- _EXERCISE_:
Your answer must be every line of the data that contains "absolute".

- _DATA EXTRACT_:
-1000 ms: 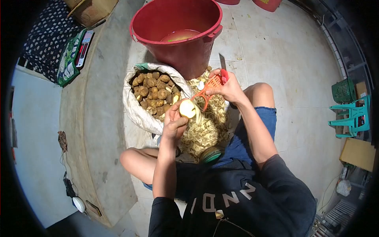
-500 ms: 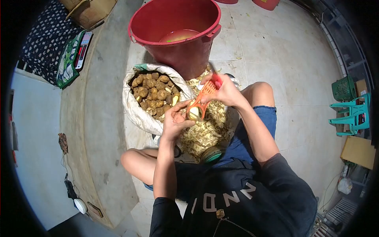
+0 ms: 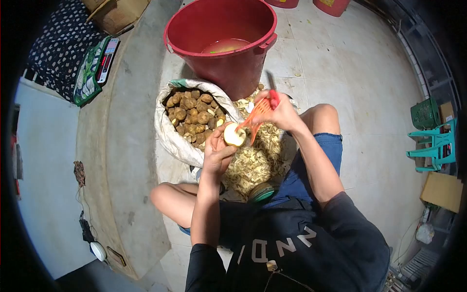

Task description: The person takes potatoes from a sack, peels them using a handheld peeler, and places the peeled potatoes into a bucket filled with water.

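Note:
My left hand point(image 3: 217, 155) is closed around a potato point(image 3: 234, 135) whose pale, peeled face is turned up. Close to its right side, my right hand point(image 3: 283, 116) grips an orange peeler point(image 3: 257, 113), the tip near or touching the potato. A knife point(image 3: 271, 82) with a red handle is also tucked in that hand, its blade pointing away from me. Below both hands lies a heap of peelings point(image 3: 249, 171). Just left of them stands an open white sack point(image 3: 165, 131) full of unpeeled brown potatoes point(image 3: 194, 117).
A large red tub point(image 3: 224, 70) with some liquid in it stands beyond the sack. A round container with a green rim point(image 3: 263, 194) sits between my legs. A raised concrete ledge point(image 3: 131, 146) runs along the left. Turquoise stools point(image 3: 438, 143) are at the right.
The potato has turned in my left hand, so its pale face shows more. The peeler has shifted from over the potato to its right edge. The view has tilted slightly.

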A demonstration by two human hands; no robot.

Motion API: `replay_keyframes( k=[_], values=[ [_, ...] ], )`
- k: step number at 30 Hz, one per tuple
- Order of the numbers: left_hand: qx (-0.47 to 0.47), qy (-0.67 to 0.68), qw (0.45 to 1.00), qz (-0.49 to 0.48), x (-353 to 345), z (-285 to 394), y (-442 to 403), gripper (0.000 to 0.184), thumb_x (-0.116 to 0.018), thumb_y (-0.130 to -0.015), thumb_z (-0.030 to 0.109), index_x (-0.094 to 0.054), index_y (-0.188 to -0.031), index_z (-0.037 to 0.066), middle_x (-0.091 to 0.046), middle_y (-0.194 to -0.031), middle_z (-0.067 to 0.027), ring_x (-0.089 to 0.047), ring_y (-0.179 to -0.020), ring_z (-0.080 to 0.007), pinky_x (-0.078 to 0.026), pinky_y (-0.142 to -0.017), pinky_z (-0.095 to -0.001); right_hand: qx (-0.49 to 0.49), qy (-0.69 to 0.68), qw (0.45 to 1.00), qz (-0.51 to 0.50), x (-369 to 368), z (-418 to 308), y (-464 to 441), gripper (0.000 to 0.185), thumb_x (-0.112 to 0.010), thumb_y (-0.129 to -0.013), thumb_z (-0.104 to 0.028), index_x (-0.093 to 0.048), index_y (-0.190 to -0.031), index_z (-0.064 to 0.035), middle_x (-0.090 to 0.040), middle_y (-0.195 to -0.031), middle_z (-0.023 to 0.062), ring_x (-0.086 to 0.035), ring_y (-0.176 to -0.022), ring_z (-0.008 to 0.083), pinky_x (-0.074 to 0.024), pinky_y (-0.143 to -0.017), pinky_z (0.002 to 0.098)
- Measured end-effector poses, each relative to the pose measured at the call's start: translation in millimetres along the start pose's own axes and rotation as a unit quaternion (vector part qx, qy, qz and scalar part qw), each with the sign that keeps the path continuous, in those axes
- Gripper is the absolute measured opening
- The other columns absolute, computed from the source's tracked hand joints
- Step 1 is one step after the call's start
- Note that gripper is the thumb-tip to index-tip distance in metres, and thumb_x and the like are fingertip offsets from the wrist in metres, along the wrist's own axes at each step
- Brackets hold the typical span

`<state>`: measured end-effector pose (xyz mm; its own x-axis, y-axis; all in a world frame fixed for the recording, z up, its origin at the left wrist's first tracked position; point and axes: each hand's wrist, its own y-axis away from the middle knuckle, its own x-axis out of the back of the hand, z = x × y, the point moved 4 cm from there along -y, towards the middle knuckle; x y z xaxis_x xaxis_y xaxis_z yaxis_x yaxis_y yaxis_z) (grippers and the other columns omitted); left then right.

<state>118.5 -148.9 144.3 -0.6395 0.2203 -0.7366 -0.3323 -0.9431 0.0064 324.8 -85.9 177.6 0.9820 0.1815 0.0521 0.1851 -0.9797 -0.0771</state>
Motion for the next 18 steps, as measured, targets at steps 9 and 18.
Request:
replay_keyframes(
  k=[9,18],
  values=[
    [-0.023,0.054,0.998,-0.003,5,8,0,0.065,-0.070,-0.073,-0.003,-0.042,-0.131,-0.008,-0.055,-0.124,-0.0143,-0.053,-0.118,-0.0238,-0.041,-0.105,-0.0370,0.055,0.431,0.899,-0.060,-10,9,13,0.046,-0.085,-0.066,-0.029,-0.059,-0.097,-0.0078,-0.063,-0.076,0.0161,-0.064,-0.072,0.0345,-0.0499,-0.066,0.0417],
    [-0.148,-0.042,0.986,0.069,13,9,-1,0.061,-0.067,-0.076,-0.005,-0.041,-0.131,-0.008,-0.055,-0.122,-0.0160,-0.054,-0.116,-0.0254,-0.042,-0.105,-0.0384,0.023,0.517,0.850,-0.097,-65,-35,46,0.033,-0.072,-0.075,-0.014,-0.058,-0.105,-0.0123,-0.062,-0.085,0.0219,-0.065,-0.079,0.0428,-0.0532,-0.068,0.0503]
  ],
)
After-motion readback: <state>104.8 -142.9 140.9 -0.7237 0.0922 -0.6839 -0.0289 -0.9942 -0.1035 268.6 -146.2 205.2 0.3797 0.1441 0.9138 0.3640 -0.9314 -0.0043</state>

- _TASK SOLUTION_:
- Gripper is the absolute measured opening
- The other columns absolute, computed from the source's tracked hand joints

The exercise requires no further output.